• What to do: Every line of the listing below should be written out exactly, minus its pictures.

******************************

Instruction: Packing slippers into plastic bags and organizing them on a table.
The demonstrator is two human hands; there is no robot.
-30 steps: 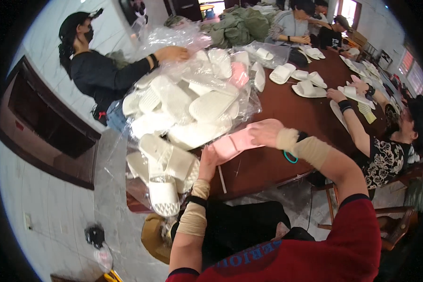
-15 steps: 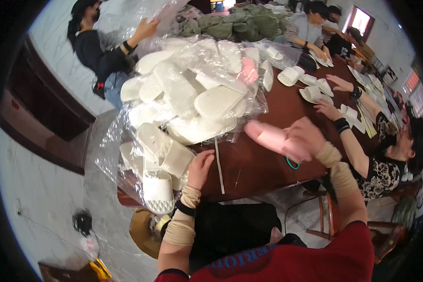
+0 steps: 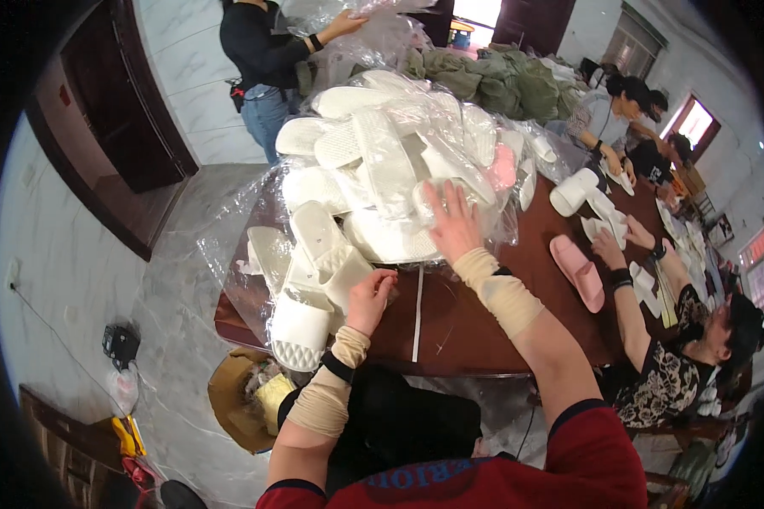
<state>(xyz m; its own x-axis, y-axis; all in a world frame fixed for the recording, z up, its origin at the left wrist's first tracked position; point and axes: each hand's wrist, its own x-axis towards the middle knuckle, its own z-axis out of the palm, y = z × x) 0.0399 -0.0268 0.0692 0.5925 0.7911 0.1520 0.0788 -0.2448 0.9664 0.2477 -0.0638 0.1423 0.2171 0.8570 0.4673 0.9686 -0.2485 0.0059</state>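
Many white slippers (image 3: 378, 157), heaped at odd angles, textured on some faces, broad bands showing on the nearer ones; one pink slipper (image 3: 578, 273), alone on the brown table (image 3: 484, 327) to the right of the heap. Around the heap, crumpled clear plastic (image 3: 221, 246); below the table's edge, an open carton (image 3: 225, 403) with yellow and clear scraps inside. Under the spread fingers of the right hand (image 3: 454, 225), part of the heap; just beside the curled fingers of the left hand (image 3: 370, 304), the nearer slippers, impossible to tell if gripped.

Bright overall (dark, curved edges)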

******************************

• Task output:
Instruction: Packing slippers into plastic bags and organizing them on a table.
The demonstrator is two human hands; there is no robot.
-30 steps: 
-15 steps: 
+0 steps: 
<state>(xyz m; its own x-axis, y-axis; all in a world frame fixed for the recording, z up, its origin at the left wrist's first tracked position; point and axes: each hand's wrist, its own x-axis towards the middle knuckle, its own z-axis out of the palm, y = z × x) 0.0399 -0.0268 0.0692 0.5925 0.7911 0.1520 0.0788 -0.2448 0.9664 0.2477 -0.0638 0.1423 0.2171 0.8570 0.4673 0.9686 -0.2485 0.0059</state>
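Many white slippers (image 3: 378, 157), heaped at odd angles, textured on some faces, broad bands showing on the nearer ones; one pink slipper (image 3: 578, 273), alone on the brown table (image 3: 484, 327) to the right of the heap. Around the heap, crumpled clear plastic (image 3: 221, 246); below the table's edge, an open carton (image 3: 225, 403) with yellow and clear scraps inside. Under the spread fingers of the right hand (image 3: 454, 225), part of the heap; just beside the curled fingers of the left hand (image 3: 370, 304), the nearer slippers, impossible to tell if gripped.

Bright overall (dark, curved edges)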

That completes the output for this exercise.